* TO DO *
Copy the data below exactly. Any pictures in it should be omitted.

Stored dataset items
BEGIN

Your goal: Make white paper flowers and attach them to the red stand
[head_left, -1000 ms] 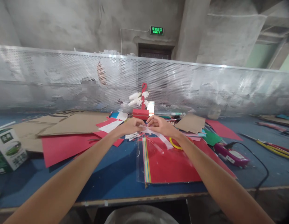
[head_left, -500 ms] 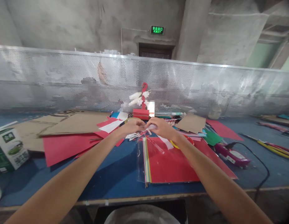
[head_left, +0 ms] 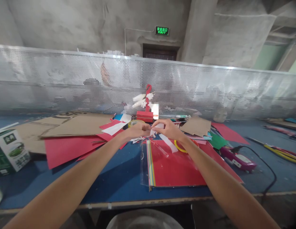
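Note:
Between my hands is a small piece of white paper (head_left: 158,127), partly covered by fingers. My left hand (head_left: 139,130) pinches its left edge, and my right hand (head_left: 167,128) grips it from the right. Below them lie a white paper strip (head_left: 168,143), white scraps (head_left: 137,139) and yellow-handled scissors (head_left: 179,147) by my right wrist. A pack of red paper (head_left: 178,168) in clear wrap, with striped coloured edges, lies under my right forearm. Behind the hands stands a red paper piece with a looped upright (head_left: 148,98) and white paper flowers (head_left: 139,97).
Cardboard (head_left: 74,125) and red sheets (head_left: 69,149) lie to the left, beside a green-and-white carton (head_left: 11,152). On the right are a cardboard piece (head_left: 196,126), a purple power strip (head_left: 237,159) with a black cord, and yellow-handled pliers or cutters (head_left: 279,152). A perforated metal screen (head_left: 186,86) runs behind.
My right hand has turned and lifted slightly, so more of the white paper shows between my fingers. My left hand has barely moved; the table things stay put.

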### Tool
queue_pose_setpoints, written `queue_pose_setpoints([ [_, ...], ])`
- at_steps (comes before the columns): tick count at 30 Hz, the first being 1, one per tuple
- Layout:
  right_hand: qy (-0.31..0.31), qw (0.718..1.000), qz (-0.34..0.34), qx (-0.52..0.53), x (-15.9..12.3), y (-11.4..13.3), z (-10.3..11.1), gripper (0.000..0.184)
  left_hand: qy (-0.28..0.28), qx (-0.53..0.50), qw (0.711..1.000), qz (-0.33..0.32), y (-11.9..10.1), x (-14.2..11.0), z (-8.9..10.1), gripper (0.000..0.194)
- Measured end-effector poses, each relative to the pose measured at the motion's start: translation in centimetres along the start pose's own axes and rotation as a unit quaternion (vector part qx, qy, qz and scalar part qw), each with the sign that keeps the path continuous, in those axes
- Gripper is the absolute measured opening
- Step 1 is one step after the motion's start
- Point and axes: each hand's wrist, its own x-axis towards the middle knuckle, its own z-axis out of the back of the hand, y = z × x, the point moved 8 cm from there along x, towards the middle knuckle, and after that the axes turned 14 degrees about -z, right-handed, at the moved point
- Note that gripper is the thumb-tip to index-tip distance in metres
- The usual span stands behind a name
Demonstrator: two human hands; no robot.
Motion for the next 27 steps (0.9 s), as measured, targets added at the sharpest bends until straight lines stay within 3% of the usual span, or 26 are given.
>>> queue_pose_setpoints([
  [6, -0.014, 0.996, -0.011, 0.084, 0.4, -0.7, 0.5, 0.025, -0.004, -0.003, 1.0, -0.025, -0.8, 0.1, -0.4, 0.012],
  [15, -0.029, 0.993, -0.051, 0.103, 0.7, -1.9, 0.7, 0.022, -0.048, -0.041, 0.996, -0.065, -2.1, 0.3, -0.5, 0.014],
  [23, -0.013, 0.989, -0.077, 0.123, 0.8, -2.5, 0.4, 0.027, -0.039, -0.043, 0.992, -0.108, -3.3, 0.2, -0.9, 0.034],
  [27, -0.012, 0.99, -0.09, 0.109, 0.7, -2.7, 0.3, 0.024, -0.052, -0.008, 0.993, -0.109, -3.2, 0.2, -0.7, 0.025],
])
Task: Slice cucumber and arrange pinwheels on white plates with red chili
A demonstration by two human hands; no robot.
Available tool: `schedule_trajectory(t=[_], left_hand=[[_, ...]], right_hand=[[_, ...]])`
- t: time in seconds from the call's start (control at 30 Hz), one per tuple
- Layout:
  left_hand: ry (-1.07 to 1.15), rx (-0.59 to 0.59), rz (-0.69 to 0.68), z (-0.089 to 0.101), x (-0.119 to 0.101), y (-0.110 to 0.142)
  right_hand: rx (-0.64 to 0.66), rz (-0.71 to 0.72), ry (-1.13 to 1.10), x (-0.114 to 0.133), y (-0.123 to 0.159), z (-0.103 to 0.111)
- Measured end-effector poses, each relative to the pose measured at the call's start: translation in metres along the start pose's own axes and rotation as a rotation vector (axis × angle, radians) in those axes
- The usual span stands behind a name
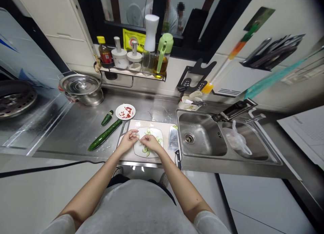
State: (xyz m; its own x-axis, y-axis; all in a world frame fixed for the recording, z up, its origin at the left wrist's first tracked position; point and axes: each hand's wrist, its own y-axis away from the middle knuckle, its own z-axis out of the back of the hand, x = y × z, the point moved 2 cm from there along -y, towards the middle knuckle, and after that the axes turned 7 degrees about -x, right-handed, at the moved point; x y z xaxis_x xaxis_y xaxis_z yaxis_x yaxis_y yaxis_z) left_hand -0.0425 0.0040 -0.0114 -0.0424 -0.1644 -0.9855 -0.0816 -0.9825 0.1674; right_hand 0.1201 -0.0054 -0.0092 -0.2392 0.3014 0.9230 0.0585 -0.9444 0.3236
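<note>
Over a white squarish plate [154,153], my left hand [128,141] and my right hand [151,142] meet fingertip to fingertip. Both are closed in a pinch around something small and pale that I cannot make out. Thin green-edged cucumber slices [146,151] lie in curved groups on the plate, partly hidden by my right hand. Under the plate is a pale cutting board [131,158]. A cleaver [173,139] with a black handle rests on the board's right side, its handle toward me. A cucumber scrap [175,127] sits by the blade's far end.
Left of the board lie a long cucumber [105,135] and a short cut cucumber piece [107,118]. A small white plate [126,116] holds red bits. A lidded steel pot [88,94] stands farther left. To the right is a double sink [202,156] with a plastic bag [236,141].
</note>
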Motion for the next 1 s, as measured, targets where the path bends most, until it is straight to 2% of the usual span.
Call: schedule_trajectory(t=[0.2, 0.37, 0.5, 0.77, 1.0], left_hand=[[-0.175, -0.080, -0.060, 0.000, 0.024, -0.009], [-0.483, -0.113, -0.153, 0.001, 0.028, -0.012], [-0.673, -0.113, -0.213, 0.001, 0.028, -0.012], [-0.806, -0.089, -0.287, -0.002, 0.029, -0.013], [-0.802, -0.143, -0.275, 0.003, 0.031, -0.011]], right_hand=[[0.027, -0.061, 0.167, -0.016, -0.018, -0.007], [0.016, -0.038, 0.417, -0.012, -0.025, -0.006], [0.008, -0.056, 0.499, -0.007, -0.025, -0.009], [-0.034, -0.107, 0.807, 0.004, -0.021, -0.017], [-0.045, -0.022, 0.887, 0.002, -0.010, -0.017]])
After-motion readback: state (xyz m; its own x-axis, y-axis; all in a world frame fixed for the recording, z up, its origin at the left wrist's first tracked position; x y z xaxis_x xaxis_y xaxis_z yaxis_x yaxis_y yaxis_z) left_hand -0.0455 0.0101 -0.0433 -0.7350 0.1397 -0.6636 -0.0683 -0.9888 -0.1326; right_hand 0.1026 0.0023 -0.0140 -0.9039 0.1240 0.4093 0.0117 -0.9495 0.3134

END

* RESPONSE BOX *
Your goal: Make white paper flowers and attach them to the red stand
[head_left, -1000 ms] 
[head_left, -500 ms] 
[head_left, +0 ms] 
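Note:
Between my hands is a small piece of white paper (head_left: 158,127), partly covered by fingers. My left hand (head_left: 139,130) pinches its left edge, and my right hand (head_left: 167,128) grips it from the right. Below them lie a white paper strip (head_left: 168,143), white scraps (head_left: 137,139) and yellow-handled scissors (head_left: 179,147) by my right wrist. A pack of red paper (head_left: 178,168) in clear wrap, with striped coloured edges, lies under my right forearm. Behind the hands stands a red paper piece with a looped upright (head_left: 148,98) and white paper flowers (head_left: 139,97).
Cardboard (head_left: 74,125) and red sheets (head_left: 69,149) lie to the left, beside a green-and-white carton (head_left: 11,152). On the right are a cardboard piece (head_left: 196,126), a purple power strip (head_left: 237,159) with a black cord, and yellow-handled pliers or cutters (head_left: 279,152). A perforated metal screen (head_left: 186,86) runs behind.
My right hand has turned and lifted slightly, so more of the white paper shows between my fingers. My left hand has barely moved; the table things stay put.
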
### Tool
queue_pose_setpoints, written `queue_pose_setpoints([ [_, ...], ])`
- at_steps (comes before the columns): tick count at 30 Hz, the first being 1, one per tuple
- Layout:
  right_hand: qy (-0.31..0.31), qw (0.718..1.000), qz (-0.34..0.34), qx (-0.52..0.53), x (-15.9..12.3), y (-11.4..13.3), z (-10.3..11.1), gripper (0.000..0.184)
  left_hand: qy (-0.28..0.28), qx (-0.53..0.50), qw (0.711..1.000), qz (-0.33..0.32), y (-11.9..10.1), x (-14.2..11.0), z (-8.9..10.1), gripper (0.000..0.194)
- Measured end-effector poses, each relative to the pose measured at the motion's start: translation in centimetres along the start pose's own axes and rotation as a unit quaternion (vector part qx, qy, qz and scalar part qw), each with the sign that keeps the path continuous, in those axes
- Gripper is the absolute measured opening
- Step 1 is one step after the motion's start
- Point and axes: each hand's wrist, its own x-axis towards the middle knuckle, its own z-axis out of the back of the hand, y = z × x, the point moved 8 cm from there along x, towards the middle knuckle, and after that the axes turned 14 degrees about -z, right-handed, at the moved point
- Note that gripper is the thumb-tip to index-tip distance in metres
- The usual span stands behind a name
Demonstrator: two human hands; no robot.
Motion for the next 27 steps (0.9 s), as measured, targets added at the sharpest bends until straight lines stay within 3% of the usual span, or 26 are given.
>>> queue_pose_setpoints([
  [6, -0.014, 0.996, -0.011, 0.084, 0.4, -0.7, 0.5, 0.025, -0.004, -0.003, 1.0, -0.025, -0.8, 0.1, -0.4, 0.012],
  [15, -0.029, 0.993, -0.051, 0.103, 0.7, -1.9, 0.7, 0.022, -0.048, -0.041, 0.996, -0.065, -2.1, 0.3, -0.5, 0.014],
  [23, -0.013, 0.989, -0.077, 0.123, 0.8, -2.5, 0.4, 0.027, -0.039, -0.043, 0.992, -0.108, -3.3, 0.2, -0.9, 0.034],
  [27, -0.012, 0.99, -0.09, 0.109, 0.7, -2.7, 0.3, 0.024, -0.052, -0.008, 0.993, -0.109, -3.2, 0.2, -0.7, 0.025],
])
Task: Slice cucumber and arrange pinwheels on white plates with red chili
A demonstration by two human hands; no robot.
Available tool: `schedule_trajectory(t=[_], left_hand=[[_, ...]], right_hand=[[_, ...]])`
- t: time in seconds from the call's start (control at 30 Hz), one per tuple
- Layout:
  left_hand: ry (-1.07 to 1.15), rx (-0.59 to 0.59), rz (-0.69 to 0.68), z (-0.089 to 0.101), x (-0.119 to 0.101), y (-0.110 to 0.142)
  right_hand: rx (-0.64 to 0.66), rz (-0.71 to 0.72), ry (-1.13 to 1.10), x (-0.114 to 0.133), y (-0.123 to 0.159), z (-0.103 to 0.111)
- Measured end-effector poses, each relative to the pose measured at the call's start: translation in metres along the start pose's own axes and rotation as a rotation vector (axis × angle, radians) in those axes
- The usual span stands behind a name
State: (xyz m; its own x-axis, y-axis; all in a world frame fixed for the recording, z up, its origin at the left wrist's first tracked position; point and axes: each hand's wrist, its own y-axis away from the middle knuckle, its own z-axis out of the back of the hand, x = y × z, the point moved 2 cm from there along -y, towards the middle knuckle, and after that the axes turned 7 degrees about -x, right-handed, at the moved point; x y z xaxis_x xaxis_y xaxis_z yaxis_x yaxis_y yaxis_z) left_hand -0.0425 0.0040 -0.0114 -0.0424 -0.1644 -0.9855 -0.0816 -0.9825 0.1674; right_hand 0.1201 -0.0054 -0.0092 -0.2392 0.3014 0.9230 0.0585 -0.9444 0.3236
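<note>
Over a white squarish plate [154,153], my left hand [128,141] and my right hand [151,142] meet fingertip to fingertip. Both are closed in a pinch around something small and pale that I cannot make out. Thin green-edged cucumber slices [146,151] lie in curved groups on the plate, partly hidden by my right hand. Under the plate is a pale cutting board [131,158]. A cleaver [173,139] with a black handle rests on the board's right side, its handle toward me. A cucumber scrap [175,127] sits by the blade's far end.
Left of the board lie a long cucumber [105,135] and a short cut cucumber piece [107,118]. A small white plate [126,116] holds red bits. A lidded steel pot [88,94] stands farther left. To the right is a double sink [202,156] with a plastic bag [236,141].
</note>
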Motion for the next 1 s, as measured, targets where the path bends most, until it is straight to 2% of the usual span.
Call: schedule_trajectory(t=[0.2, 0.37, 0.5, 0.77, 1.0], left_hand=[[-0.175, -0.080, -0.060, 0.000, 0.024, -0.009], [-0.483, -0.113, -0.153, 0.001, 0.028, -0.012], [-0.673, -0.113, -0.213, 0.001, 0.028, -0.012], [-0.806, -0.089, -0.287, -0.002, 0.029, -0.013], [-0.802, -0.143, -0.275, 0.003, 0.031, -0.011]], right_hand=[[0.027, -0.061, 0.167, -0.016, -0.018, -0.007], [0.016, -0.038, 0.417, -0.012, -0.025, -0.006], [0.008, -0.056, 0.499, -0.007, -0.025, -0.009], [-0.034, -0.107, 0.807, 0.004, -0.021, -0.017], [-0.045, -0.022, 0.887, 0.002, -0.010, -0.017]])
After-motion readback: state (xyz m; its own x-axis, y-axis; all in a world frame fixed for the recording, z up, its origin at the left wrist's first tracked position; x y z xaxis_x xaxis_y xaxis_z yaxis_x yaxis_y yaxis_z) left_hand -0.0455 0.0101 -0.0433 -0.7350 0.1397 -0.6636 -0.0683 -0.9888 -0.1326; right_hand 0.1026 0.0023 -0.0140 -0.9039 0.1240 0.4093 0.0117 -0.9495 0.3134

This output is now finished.